Ara Katz [00:19:49]: I mean, look, we are a science and biotech company, so there is of course a place where IP, or intellectual property, of course is appropriate. Obviously, every day – today we wake up to some new company that has taken something. I try and like, I swallow my, “ugh, that hurts, I spent so much time creating that,” and just going to whatever that – that euphemism of, you know, mimicry is flattery, and I try to remember that. And of course I try to remind the team of that because of course it’s really demoralizing when we see some of that stuff. But I also remember those are also, I think, little nudges also for the world to move forward, and if people find those things inspiring, great. I know that no one can replicate the science we do. I know what our IP position is in some of these areas. However, on the open source side, from the brand perspective, again, not to – I probably will end up sounding more spiritual on this podcast than others, but there is that notion of scarcity versus abundance. And I think that – I just, we love creating. I think collaboration – we partner and collaborate with so many different types of partners across every area of our ecosystem. And I do think that there is an aspect of collaboration, but I think that there’s an aspect of – there’s a lot of disparities, certainly illuminated by the last year, around health, and I think that our first product is not inexpensive, it’s very expensive to make. We certainly don’t see anywhere near the margins that certainly many other companies that don’t do a lot of the work that we do enjoy. But nonetheless, it is not affordable to everybody. Knowing that, I think there’s a certain aspect that we’re very – and particularly as a subscription and a membership, where a lot of people do put things behind a paywall, even media platforms today, which of course I understand as they try to figure out – like everyone’s trying to figure out a business model that makes sense and you want to create value for your community.
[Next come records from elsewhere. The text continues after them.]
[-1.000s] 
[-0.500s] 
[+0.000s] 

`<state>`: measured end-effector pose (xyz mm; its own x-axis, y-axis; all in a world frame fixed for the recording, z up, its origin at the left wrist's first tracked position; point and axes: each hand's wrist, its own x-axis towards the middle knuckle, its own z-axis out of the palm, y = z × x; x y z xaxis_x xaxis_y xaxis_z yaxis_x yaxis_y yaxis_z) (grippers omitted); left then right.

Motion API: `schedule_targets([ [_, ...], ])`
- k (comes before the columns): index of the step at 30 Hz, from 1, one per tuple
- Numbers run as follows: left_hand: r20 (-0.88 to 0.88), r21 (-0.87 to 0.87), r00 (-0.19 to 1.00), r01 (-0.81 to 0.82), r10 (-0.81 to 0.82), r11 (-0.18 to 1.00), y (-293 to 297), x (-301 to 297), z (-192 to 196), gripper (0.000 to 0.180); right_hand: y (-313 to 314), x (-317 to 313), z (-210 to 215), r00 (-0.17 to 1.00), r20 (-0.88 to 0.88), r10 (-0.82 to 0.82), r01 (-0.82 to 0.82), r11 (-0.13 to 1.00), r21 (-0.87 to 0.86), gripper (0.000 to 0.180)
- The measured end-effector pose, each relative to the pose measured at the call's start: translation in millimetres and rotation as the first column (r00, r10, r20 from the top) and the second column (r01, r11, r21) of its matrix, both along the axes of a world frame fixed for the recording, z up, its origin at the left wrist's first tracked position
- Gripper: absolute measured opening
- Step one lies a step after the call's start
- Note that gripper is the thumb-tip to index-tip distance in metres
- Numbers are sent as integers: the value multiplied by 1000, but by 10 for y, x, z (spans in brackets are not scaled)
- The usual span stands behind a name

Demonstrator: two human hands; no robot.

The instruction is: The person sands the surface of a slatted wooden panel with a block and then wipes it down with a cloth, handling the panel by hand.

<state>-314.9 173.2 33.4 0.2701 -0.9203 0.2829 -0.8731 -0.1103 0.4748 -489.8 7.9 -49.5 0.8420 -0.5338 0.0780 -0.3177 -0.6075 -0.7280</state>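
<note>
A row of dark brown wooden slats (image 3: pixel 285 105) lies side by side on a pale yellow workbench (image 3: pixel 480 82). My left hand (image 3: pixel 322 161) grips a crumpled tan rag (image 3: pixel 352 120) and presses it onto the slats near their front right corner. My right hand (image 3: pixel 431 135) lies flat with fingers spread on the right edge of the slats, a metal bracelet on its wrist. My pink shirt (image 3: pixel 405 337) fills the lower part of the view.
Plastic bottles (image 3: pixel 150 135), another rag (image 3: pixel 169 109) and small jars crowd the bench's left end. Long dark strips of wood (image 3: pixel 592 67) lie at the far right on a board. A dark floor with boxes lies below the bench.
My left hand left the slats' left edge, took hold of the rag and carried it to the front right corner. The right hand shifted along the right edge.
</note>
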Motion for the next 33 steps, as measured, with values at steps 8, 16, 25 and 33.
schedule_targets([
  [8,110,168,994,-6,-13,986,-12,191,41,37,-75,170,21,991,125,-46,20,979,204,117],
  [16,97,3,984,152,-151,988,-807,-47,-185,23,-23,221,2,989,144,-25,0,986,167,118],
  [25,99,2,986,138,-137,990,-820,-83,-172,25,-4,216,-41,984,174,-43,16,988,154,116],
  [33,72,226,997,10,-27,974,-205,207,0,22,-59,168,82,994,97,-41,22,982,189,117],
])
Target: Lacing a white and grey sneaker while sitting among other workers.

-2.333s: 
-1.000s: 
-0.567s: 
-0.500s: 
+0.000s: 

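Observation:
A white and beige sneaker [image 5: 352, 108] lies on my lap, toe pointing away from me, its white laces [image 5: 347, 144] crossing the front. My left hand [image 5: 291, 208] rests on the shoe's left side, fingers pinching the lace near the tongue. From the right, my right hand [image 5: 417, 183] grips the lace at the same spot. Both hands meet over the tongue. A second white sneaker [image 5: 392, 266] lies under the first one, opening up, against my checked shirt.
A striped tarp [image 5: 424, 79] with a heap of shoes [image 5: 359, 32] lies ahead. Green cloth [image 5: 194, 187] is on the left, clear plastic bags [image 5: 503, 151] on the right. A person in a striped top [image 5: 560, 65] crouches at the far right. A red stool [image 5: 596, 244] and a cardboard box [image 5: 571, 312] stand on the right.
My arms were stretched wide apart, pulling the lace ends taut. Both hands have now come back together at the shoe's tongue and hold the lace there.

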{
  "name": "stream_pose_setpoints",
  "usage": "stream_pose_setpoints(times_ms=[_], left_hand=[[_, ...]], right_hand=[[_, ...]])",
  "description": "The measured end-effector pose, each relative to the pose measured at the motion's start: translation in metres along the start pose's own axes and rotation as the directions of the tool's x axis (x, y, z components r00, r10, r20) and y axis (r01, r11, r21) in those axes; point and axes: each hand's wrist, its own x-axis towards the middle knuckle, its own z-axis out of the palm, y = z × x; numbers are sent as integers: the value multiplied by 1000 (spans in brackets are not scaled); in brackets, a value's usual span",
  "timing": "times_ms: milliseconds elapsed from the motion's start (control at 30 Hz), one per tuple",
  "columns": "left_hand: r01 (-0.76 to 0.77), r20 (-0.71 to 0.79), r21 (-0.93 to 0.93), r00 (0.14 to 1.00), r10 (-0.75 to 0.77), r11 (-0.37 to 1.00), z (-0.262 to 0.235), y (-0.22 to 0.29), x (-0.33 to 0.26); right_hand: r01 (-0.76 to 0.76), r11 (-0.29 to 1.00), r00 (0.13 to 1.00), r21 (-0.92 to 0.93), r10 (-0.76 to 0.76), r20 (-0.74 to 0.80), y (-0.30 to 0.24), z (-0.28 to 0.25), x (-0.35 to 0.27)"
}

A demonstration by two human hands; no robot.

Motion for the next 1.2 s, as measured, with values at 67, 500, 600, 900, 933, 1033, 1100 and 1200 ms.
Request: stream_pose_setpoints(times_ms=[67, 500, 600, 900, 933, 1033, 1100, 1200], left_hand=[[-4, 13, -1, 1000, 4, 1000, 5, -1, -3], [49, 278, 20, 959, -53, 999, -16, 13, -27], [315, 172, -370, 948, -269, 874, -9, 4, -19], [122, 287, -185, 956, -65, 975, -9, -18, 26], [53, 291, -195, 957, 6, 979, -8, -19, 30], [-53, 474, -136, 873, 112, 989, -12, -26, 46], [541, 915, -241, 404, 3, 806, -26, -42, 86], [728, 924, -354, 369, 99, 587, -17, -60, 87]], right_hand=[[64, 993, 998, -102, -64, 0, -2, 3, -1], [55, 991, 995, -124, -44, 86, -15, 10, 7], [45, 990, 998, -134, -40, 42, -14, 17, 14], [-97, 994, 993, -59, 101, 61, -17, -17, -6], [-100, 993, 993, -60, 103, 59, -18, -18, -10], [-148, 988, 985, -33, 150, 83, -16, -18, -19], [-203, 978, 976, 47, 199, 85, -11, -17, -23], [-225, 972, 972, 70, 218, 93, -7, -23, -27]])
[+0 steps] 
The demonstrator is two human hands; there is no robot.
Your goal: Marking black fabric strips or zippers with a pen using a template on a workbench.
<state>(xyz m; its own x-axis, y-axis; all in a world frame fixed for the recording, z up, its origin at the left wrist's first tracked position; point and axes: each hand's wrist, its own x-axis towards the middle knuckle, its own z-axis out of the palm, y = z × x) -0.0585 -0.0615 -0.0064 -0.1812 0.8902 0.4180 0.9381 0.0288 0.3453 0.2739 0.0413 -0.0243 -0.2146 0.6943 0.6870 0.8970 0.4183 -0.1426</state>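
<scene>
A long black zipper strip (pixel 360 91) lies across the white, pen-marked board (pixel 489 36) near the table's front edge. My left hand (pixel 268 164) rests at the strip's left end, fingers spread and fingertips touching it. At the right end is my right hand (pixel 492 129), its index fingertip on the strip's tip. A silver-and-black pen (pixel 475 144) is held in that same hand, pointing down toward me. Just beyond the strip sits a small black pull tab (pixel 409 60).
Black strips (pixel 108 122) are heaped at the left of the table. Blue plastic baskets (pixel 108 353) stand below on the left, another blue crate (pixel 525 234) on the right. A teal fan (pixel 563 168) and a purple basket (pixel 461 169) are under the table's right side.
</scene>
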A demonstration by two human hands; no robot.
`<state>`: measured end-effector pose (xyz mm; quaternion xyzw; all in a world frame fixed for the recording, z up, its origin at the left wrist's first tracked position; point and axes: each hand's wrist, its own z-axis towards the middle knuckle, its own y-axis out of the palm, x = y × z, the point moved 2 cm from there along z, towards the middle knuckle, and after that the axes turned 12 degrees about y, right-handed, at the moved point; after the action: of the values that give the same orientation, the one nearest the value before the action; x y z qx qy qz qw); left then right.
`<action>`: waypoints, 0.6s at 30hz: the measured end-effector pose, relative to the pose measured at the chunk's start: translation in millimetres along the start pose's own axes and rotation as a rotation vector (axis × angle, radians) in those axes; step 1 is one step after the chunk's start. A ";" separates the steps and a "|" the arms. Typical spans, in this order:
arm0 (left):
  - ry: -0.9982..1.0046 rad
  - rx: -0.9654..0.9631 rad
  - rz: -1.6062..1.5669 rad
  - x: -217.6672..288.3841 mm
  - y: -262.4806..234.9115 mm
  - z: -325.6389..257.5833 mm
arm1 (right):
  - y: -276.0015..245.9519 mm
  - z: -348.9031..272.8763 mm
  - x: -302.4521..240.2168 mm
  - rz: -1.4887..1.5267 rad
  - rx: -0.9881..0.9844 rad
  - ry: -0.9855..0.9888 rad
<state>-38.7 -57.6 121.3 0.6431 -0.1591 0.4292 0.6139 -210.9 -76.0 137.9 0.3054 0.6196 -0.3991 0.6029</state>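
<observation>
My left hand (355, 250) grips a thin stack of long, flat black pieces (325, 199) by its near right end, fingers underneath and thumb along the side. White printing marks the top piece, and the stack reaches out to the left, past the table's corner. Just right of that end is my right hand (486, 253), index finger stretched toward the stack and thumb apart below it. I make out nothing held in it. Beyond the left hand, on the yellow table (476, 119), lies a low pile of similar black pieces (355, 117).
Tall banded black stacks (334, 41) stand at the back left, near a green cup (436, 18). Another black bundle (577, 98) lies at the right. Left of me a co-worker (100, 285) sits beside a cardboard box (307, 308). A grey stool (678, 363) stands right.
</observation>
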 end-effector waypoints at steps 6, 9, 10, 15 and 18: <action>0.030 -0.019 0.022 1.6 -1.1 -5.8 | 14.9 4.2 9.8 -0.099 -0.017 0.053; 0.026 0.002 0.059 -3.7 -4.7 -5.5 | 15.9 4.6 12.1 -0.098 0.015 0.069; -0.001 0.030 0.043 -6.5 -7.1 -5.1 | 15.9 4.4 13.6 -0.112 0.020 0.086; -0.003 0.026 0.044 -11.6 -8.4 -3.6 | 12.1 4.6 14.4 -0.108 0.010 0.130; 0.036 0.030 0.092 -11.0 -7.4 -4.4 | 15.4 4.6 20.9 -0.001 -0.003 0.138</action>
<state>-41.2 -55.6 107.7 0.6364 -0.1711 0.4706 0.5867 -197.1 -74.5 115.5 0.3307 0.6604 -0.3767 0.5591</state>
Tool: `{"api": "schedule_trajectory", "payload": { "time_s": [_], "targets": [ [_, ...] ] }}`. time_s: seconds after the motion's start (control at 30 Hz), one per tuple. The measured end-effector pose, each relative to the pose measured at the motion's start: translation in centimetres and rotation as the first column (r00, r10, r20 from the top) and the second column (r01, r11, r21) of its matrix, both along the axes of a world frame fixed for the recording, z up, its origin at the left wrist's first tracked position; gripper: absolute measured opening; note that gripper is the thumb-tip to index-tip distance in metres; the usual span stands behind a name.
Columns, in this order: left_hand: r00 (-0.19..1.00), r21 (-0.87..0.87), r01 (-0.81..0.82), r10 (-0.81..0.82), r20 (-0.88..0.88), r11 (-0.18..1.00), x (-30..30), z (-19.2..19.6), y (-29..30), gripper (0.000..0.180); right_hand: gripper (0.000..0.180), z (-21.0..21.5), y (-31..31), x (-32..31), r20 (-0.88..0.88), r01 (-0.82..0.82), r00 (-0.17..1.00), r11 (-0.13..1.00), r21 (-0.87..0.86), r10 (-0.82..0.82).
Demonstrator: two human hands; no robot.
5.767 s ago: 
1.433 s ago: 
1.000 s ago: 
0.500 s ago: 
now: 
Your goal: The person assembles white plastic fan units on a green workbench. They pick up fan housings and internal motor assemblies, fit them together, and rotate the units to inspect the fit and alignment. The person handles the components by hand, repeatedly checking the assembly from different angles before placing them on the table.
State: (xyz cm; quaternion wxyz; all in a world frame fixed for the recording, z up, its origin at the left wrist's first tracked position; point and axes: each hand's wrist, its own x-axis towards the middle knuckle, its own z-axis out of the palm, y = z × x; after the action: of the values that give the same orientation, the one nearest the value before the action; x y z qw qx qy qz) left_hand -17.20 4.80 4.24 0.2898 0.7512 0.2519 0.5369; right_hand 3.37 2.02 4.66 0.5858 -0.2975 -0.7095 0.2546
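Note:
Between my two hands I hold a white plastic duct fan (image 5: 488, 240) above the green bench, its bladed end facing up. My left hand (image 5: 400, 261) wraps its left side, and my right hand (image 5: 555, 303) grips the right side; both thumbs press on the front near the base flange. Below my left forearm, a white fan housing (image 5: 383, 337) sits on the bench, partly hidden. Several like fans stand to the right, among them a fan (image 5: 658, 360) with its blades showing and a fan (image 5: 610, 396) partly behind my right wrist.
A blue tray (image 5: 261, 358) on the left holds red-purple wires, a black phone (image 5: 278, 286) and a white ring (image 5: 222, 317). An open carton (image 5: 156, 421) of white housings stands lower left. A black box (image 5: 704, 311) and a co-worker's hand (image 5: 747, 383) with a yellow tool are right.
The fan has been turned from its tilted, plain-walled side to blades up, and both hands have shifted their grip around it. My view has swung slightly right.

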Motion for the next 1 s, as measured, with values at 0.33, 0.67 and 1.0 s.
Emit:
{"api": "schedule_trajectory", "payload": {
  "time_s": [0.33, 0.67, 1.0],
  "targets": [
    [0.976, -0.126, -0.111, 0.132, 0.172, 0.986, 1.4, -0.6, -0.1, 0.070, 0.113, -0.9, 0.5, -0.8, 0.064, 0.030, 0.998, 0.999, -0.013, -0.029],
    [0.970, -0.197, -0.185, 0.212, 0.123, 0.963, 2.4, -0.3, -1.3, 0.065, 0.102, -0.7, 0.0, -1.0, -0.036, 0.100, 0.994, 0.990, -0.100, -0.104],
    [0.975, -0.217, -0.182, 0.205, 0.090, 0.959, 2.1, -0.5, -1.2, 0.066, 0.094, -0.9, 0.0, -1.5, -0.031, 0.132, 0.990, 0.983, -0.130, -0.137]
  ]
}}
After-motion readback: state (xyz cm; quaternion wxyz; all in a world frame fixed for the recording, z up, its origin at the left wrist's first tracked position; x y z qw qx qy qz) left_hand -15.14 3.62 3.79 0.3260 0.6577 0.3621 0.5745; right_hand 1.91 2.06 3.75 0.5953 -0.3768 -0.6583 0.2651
But I also think there’s an aspect of when you know the things that we know and we have access to these extraordinary scientists, we don’t feel that’s something someone should pay for. And I think open-source – and I think there’s certainly areas where that maybe doesn’t always serve everybody, but I do think you have to feel really confident in what you’re doing to know that I’d rather someone else be inspired and learn something and figure out how any of the things and ideas – even if you fundamentally disagree with it, it just gives you something to disagree with and create your own. It’s still a catalyst for innovation and creating. And I think we just kind of come from that place of – I hope this doesn’t sound arrogant, but we have a lot better other things to do than worry someone taking our influencer program. I hope we change the future of women’s health. You know what I mean? I don’t – those things are not what keep us up at night. And people sometimes forget – you said, “I wonder who the humans behind this brand are.” And I think a lot of people forget that there’s a lot of beauty and fulfillment and meaning that come when your team works hard on something and then you also can give it to the world. And you can’t forget, with all of the brand stuff you see out in the world, you have to remember there’s humans also creating that and there’s something that they want out of it too, right? There’s something that you can give them. And I think when we give those things to the world, it feels really good. It feels awesome that we can share the things that we get to learn every day with more people. And I don’t think it was ever – we never had a meeting that was like guys, the topic of this meeting is should we open-source things. Should we? It was just like – it was never even a question, to be honest, it was just kind of like how we do things.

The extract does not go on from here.